** RECORDS SHOWN follows **

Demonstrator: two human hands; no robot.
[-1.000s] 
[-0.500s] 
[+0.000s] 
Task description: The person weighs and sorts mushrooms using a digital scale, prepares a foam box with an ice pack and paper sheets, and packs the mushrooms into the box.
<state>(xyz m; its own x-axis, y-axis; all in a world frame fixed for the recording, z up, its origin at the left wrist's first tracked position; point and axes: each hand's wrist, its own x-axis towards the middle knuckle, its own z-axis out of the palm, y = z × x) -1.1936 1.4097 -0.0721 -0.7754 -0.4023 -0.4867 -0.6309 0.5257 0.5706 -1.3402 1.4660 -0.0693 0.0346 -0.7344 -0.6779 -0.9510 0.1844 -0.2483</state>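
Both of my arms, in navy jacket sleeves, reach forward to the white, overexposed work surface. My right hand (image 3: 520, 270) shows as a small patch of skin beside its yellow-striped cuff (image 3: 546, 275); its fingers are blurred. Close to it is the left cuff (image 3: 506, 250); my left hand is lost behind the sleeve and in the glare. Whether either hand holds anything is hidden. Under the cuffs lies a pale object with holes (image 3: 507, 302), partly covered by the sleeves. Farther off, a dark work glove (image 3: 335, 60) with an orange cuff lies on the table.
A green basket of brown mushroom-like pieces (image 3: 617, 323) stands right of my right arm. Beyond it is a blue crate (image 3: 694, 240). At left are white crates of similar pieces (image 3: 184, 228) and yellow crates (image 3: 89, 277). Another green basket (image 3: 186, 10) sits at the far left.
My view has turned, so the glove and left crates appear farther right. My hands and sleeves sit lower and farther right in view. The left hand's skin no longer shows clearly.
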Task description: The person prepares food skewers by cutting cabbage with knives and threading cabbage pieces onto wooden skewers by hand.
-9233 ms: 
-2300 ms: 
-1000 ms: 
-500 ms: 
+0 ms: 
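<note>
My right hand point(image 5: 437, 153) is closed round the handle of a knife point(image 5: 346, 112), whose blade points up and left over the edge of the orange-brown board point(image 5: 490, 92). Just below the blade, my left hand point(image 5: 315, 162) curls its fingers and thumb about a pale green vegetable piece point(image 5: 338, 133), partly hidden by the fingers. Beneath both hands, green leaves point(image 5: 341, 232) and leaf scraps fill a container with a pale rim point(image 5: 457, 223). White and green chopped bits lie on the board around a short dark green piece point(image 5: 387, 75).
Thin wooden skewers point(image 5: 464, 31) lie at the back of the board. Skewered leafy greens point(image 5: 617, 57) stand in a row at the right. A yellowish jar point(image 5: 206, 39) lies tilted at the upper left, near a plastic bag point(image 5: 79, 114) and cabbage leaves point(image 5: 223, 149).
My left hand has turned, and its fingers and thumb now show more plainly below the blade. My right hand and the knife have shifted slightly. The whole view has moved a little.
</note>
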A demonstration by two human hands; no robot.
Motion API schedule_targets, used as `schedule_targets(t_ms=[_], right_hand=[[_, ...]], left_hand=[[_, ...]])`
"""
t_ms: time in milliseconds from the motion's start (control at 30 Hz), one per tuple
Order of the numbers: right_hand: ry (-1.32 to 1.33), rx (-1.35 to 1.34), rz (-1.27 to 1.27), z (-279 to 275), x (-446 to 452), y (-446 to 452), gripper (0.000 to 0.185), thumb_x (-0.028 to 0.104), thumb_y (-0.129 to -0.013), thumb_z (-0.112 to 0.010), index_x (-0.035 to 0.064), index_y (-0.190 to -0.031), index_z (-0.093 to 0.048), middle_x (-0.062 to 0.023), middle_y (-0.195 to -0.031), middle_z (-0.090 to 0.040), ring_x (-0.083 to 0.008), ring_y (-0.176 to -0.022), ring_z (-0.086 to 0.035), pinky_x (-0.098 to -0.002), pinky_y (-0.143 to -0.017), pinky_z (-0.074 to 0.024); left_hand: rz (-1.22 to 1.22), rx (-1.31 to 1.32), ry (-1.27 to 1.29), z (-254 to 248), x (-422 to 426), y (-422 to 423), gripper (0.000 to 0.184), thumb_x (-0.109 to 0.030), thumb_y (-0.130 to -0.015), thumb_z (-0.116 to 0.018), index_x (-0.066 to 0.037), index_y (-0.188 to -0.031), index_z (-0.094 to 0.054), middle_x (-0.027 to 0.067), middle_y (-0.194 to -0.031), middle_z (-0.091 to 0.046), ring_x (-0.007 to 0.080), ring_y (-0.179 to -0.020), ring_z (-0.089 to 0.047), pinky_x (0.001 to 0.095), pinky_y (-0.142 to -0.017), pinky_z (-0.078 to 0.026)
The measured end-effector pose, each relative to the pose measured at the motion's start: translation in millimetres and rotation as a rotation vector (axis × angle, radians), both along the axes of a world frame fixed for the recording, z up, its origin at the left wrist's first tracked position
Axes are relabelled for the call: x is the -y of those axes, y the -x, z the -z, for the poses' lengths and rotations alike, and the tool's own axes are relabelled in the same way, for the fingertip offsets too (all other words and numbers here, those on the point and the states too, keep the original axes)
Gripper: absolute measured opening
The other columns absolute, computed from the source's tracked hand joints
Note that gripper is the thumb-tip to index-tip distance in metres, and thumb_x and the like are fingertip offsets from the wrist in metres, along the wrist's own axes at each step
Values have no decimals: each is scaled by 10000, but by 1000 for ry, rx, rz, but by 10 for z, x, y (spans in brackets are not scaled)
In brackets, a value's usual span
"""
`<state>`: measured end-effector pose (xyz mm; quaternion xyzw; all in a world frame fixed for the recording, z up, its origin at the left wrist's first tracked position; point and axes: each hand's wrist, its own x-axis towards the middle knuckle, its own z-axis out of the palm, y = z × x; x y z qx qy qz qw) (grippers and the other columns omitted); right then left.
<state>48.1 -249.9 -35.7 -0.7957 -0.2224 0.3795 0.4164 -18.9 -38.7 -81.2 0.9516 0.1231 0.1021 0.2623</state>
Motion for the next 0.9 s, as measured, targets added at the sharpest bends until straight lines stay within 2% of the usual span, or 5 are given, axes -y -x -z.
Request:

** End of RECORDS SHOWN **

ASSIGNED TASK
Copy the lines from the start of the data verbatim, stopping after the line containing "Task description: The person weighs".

RESULT OF THIS EXERCISE
Demonstrator: two human hands; no robot.
[-1.000s] 
[-0.500s] 
[+0.000s] 
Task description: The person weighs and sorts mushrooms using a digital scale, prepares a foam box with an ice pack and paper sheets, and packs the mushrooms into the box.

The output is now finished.